▶ [Description of the task] The lines to extract run from the first line of the entries through the line that contains "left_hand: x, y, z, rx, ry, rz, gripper"; reproduce exactly those lines and no others.

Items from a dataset
▶
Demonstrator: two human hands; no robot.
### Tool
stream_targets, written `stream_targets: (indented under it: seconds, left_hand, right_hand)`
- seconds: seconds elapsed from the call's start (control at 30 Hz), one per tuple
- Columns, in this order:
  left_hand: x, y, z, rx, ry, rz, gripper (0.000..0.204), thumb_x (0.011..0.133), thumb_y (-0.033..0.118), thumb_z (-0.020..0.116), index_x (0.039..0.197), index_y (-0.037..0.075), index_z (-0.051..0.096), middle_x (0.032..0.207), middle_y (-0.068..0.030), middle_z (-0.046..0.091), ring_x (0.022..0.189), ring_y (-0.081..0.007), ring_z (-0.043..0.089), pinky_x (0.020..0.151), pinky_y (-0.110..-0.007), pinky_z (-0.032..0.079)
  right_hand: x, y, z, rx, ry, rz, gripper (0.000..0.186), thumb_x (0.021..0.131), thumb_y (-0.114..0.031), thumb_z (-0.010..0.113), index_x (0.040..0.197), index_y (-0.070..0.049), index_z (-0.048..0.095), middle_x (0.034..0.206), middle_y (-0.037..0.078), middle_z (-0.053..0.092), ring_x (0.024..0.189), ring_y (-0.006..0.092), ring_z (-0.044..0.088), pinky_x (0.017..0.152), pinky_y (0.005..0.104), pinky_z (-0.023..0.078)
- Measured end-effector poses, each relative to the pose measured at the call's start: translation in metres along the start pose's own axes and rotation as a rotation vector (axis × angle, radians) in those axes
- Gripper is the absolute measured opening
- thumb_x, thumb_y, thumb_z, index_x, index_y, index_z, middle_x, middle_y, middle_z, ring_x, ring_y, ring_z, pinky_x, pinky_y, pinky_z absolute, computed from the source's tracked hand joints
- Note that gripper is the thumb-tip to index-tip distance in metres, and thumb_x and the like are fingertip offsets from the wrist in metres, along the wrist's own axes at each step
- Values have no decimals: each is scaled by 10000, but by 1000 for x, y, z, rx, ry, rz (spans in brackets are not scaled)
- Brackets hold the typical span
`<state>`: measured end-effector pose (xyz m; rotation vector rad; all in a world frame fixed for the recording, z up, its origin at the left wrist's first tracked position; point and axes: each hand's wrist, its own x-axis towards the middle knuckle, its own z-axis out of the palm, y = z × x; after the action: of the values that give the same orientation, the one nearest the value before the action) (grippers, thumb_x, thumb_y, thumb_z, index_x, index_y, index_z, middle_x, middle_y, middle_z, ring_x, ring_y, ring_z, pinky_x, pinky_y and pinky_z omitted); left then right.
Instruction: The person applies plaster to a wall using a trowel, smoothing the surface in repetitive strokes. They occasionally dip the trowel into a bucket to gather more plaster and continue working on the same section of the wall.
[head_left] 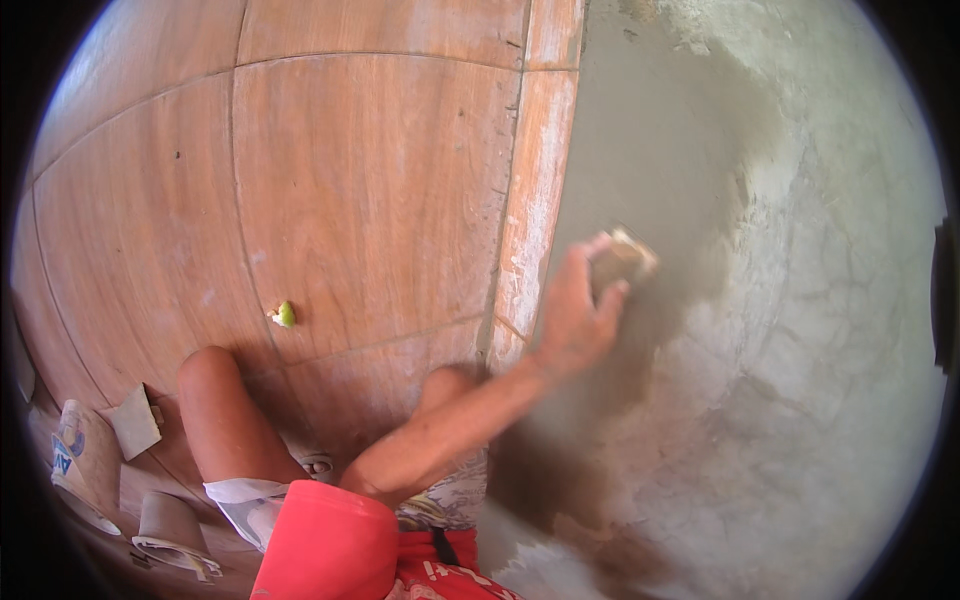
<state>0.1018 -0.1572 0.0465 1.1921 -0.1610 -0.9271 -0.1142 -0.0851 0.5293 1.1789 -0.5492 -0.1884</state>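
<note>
Left grip [578, 318] holds blurred block [620, 262]; paper sack [88, 450]: contents hidden.

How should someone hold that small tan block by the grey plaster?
Probably by opposite sides of the tan block, coming from the person's side, as the left hand does: fingers at its left, thumb at its lower right. It looks small enough for one hand to span. Blur hides its exact shape.

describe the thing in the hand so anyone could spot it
Right of the wood-look tiles lies a grey surface with a darker patch. Over that patch, the left hand grips a small, blurred block, its pale edge brighter than the patch.
</note>
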Motion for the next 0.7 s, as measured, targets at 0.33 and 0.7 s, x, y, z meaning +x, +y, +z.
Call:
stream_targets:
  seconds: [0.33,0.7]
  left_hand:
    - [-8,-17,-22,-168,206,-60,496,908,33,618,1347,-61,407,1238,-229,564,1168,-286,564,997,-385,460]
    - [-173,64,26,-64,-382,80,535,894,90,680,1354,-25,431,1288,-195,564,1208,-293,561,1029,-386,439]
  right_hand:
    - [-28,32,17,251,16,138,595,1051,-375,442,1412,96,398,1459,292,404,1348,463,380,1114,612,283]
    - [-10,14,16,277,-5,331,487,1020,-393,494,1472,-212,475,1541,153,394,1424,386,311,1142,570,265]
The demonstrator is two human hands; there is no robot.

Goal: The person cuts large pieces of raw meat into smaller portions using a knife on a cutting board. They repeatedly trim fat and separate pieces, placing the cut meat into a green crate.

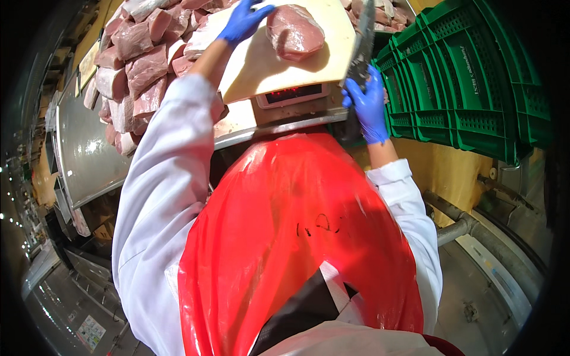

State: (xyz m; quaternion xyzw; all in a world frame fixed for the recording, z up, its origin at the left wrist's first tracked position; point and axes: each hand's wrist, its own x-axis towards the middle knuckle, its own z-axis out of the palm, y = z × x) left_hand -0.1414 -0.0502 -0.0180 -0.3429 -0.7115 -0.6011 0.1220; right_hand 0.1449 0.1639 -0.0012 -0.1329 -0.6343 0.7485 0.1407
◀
▶ [Exercise output]
Demonstrator: two human hands; no robot.
### Tool
stream_targets, written `stream_targets: (indented under it: seconds, left_hand, right_hand)`
- seconds: seconds elapsed from the call's start (control at 30 Hz), one per tuple
- Columns, in this order:
  left_hand: x, y, z, rx, ry, rz, gripper (0.000..0.204), thumb_x (0.011..0.133), thumb_y (-0.033..0.118), thumb_z (-0.020..0.116), index_x (0.039..0.197), index_y (-0.037..0.075), index_z (-0.051..0.096), middle_x (0.032..0.207), middle_y (-0.068..0.030), middle_z (-0.046..0.091), ring_x (0.022..0.189), ring_y (-0.081..0.007), ring_z (-0.043..0.089), pinky_x (0.020..0.151), pinky_y (-0.110..-0.007), pinky_z (-0.032..0.079)

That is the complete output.